From the data below, copy out every line in which the word "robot" occurs.

Source material -
◆ ◆ ◆ ◆ ◆

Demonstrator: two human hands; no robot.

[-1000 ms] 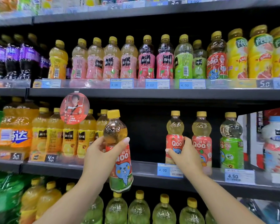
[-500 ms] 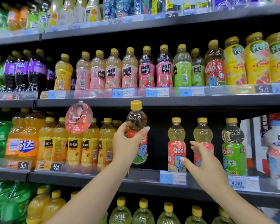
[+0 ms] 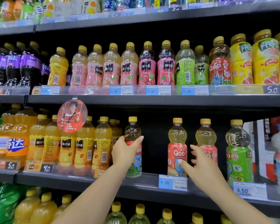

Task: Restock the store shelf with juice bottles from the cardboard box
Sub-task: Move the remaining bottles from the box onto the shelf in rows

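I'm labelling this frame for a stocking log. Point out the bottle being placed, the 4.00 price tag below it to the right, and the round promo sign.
Bottle in left hand [image 3: 133,131]: head view, clear shoulder above the label.
4.00 price tag [image 3: 172,182]: head view, middle of tag.
Round promo sign [image 3: 72,115]: head view, centre of disc.

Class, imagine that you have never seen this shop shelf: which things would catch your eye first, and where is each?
First, the left hand gripping a Qoo bottle on the middle shelf, beside the orange juice bottles. Next, the right hand reaching open towards two red-labelled Qoo bottles. Above left hangs a round red promotional tag.
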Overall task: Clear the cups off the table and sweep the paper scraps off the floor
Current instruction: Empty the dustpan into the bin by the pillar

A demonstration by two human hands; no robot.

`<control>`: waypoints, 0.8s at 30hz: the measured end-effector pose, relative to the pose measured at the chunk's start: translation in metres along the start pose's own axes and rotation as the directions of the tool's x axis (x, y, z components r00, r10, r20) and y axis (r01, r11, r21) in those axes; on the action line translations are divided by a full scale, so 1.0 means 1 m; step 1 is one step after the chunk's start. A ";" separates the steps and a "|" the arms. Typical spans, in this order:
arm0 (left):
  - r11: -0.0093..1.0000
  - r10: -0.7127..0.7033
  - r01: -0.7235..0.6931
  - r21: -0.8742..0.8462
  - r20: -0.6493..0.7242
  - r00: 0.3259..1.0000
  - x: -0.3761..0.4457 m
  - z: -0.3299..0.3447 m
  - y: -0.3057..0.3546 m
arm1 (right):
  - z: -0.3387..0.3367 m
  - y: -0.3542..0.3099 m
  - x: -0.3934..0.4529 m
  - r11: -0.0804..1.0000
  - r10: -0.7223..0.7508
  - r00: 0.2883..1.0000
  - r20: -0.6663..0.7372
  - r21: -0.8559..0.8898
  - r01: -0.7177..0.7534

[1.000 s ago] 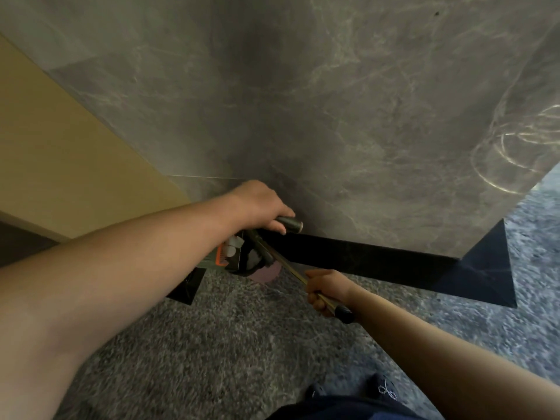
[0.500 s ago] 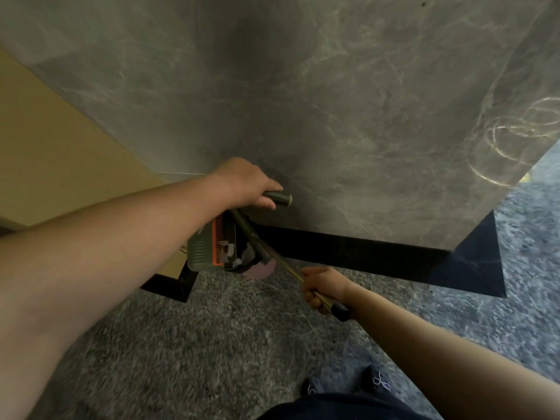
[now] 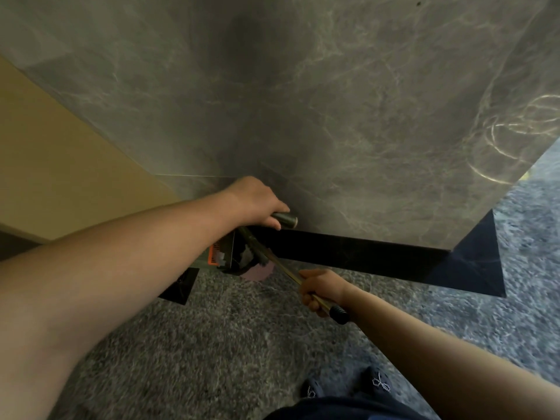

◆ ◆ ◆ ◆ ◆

Solution to this exercise -
Demonstrator: two human hands; no robot.
A demonstration by two human hands; no robot.

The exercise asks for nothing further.